- [PROBLEM REQUIREMENTS]:
What is needed is an exact retyping of the records below, from the first line through the line that contains "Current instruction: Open".

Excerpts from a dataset
··········

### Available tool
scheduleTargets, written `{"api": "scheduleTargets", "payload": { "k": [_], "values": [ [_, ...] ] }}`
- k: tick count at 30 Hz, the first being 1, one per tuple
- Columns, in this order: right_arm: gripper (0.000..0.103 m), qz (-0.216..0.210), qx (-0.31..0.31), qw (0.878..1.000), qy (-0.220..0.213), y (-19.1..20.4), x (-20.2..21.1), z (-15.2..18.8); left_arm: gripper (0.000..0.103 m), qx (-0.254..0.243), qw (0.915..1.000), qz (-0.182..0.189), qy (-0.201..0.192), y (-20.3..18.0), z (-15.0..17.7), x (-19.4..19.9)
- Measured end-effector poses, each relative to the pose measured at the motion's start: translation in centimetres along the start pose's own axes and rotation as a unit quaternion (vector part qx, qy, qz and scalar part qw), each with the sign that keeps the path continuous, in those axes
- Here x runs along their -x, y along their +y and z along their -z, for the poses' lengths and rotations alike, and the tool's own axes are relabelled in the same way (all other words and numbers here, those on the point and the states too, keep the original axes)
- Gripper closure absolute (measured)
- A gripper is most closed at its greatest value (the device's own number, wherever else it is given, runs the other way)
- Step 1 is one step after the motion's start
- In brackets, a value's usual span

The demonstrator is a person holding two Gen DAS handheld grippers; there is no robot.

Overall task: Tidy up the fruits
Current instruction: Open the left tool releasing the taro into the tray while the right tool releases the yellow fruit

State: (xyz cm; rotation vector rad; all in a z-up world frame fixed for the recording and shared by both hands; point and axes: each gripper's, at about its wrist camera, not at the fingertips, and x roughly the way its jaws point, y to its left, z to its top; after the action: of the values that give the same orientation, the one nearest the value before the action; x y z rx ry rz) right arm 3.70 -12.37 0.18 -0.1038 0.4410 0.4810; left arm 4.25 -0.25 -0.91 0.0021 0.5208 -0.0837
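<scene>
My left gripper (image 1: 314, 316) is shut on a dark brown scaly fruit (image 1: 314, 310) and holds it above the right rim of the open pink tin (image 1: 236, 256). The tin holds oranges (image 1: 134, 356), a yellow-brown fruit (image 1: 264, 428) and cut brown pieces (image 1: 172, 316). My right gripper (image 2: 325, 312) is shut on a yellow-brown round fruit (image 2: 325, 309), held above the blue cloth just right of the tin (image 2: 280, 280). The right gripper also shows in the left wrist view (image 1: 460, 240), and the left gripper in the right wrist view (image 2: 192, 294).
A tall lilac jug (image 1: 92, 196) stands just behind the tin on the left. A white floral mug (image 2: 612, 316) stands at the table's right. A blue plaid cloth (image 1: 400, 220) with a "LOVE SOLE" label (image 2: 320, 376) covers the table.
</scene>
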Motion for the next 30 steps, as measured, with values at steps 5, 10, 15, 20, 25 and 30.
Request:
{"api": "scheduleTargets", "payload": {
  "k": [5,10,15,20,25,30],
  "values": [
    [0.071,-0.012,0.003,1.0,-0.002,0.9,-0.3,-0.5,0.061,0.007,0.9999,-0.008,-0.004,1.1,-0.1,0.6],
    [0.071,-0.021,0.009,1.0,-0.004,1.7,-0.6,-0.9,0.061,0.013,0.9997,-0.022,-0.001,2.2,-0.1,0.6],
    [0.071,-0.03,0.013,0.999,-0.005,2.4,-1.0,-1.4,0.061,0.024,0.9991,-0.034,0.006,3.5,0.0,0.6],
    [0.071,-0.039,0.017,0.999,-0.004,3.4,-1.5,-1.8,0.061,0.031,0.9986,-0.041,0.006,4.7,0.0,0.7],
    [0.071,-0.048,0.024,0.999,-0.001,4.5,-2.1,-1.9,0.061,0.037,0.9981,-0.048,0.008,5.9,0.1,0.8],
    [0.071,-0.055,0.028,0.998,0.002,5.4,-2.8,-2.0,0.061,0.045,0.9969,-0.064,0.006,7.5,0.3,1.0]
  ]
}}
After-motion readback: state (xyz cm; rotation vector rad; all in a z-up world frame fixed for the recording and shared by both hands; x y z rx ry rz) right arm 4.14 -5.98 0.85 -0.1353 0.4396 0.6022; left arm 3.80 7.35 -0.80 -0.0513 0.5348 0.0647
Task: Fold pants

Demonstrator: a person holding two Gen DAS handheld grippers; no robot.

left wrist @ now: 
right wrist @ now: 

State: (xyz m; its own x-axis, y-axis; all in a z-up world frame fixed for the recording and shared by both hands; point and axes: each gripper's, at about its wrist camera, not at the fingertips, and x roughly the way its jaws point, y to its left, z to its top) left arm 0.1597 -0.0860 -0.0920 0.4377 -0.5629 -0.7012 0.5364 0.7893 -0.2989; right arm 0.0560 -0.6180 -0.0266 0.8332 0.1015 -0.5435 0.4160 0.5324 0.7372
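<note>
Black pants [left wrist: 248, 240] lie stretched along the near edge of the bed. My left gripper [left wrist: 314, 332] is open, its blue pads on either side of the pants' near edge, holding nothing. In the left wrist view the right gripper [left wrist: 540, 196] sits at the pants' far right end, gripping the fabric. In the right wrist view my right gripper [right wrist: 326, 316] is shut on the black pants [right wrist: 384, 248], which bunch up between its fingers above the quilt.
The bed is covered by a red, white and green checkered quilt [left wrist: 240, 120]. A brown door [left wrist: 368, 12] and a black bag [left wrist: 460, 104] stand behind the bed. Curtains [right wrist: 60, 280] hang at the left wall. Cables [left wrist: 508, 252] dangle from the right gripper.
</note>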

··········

- [ANSWER BELOW]:
### Available tool
scheduleTargets, written `{"api": "scheduleTargets", "payload": { "k": [_], "values": [ [_, ...] ] }}`
- k: tick count at 30 Hz, the first being 1, one per tuple
- Columns, in this order: right_arm: gripper (0.000..0.103 m), qz (-0.216..0.210), qx (-0.31..0.31), qw (0.878..1.000), qy (-0.220..0.213), y (-19.1..20.4), x (-20.2..21.1), z (-15.2..18.8); left_arm: gripper (0.000..0.103 m), qx (-0.254..0.243), qw (0.915..1.000), qz (-0.182..0.189), qy (-0.201..0.192), y (-20.3..18.0), z (-15.0..17.7), x (-19.4..19.9)
- Measured end-effector poses, each relative to the pose measured at the motion's start: translation in centimetres along the start pose's own axes and rotation as a unit quaternion (vector part qx, qy, qz and scalar part qw), each with the sign that keeps the path continuous, in those axes
- Here x runs along their -x, y along their +y and z along their -z, for the poses' lengths and rotations alike, and the tool's own axes are relabelled in the same way (all other words and numbers here, those on the point and the states too, keep the original axes)
- Gripper closure absolute (measured)
- A gripper is most closed at its greatest value (the device's own number, wherever else it is given, runs the other way)
- Step 1 is one step after the motion's start
- In brackets, a value's usual span

The demonstrator is a person holding two Gen DAS handheld grippers; there is no robot.

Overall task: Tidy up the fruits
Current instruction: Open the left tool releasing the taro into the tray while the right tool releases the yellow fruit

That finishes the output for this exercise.